## Exercise objective:
The data is to be repeated exactly, with the images removed.

## Data provided:
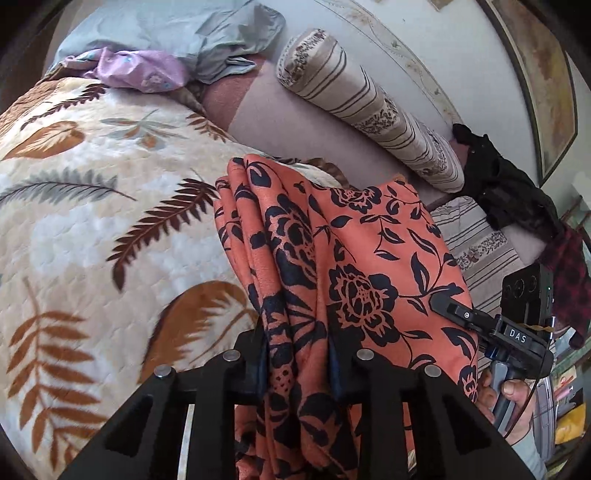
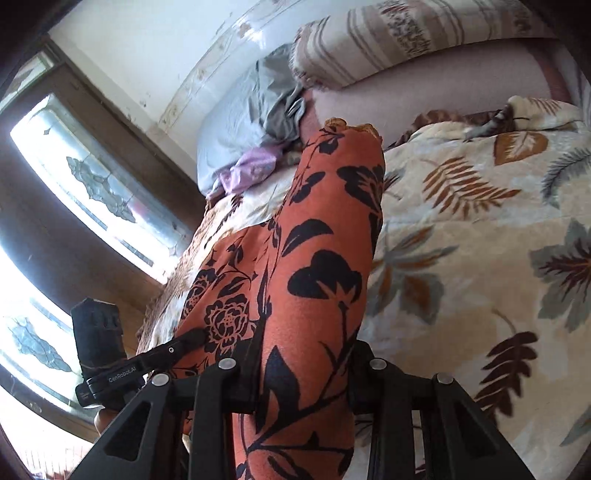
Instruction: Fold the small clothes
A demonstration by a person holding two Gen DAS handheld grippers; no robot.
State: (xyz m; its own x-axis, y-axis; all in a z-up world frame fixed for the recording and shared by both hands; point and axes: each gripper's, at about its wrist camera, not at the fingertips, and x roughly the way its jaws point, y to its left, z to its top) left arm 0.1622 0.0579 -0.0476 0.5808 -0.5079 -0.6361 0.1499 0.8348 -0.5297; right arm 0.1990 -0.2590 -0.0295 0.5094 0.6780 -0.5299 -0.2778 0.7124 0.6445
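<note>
Bed (image 1: pixel 74 221) — garment (image 1: pixel 332 258) (orange) pinched in both tools.

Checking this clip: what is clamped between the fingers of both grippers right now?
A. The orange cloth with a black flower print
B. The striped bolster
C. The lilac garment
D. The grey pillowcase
A: the orange floral cloth runs bunched through the left gripper, and the right gripper is shut on it too, above the leaf-print quilt.

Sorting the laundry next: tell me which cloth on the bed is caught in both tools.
The orange cloth with black flowers, pinched by the left tool and right tool. The lilac cloth and grey-blue cloth lie loose near the headboard.
</note>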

## Exercise response:
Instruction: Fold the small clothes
A demonstration by a person holding two Gen DAS handheld grippers; no robot.
State: (xyz m; its own x-axis, y-axis; all in a z-up world frame fixed for the recording and shared by both hands; point and axes: each gripper's, at about its wrist camera, not at the fingertips, and x roughly the way its jaws point, y to its left, z to its top) left arm 0.1622 0.0579 -0.0476 0.5808 -0.5079 -0.6361 0.1499 0.8348 -0.5297; right arm 0.1990 -0.2590 -0.0295 0.5094 0.6780 -0.5299 -0.2778 0.7124 0.6445
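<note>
Bed (image 1: pixel 74 221) — garment (image 1: pixel 332 258) (orange) pinched in both tools.

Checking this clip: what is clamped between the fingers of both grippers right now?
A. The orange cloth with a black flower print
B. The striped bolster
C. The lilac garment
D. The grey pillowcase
A: the orange floral cloth runs bunched through the left gripper, and the right gripper is shut on it too, above the leaf-print quilt.

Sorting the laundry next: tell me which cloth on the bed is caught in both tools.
The orange cloth with black flowers, pinched by the left tool and right tool. The lilac cloth and grey-blue cloth lie loose near the headboard.
</note>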

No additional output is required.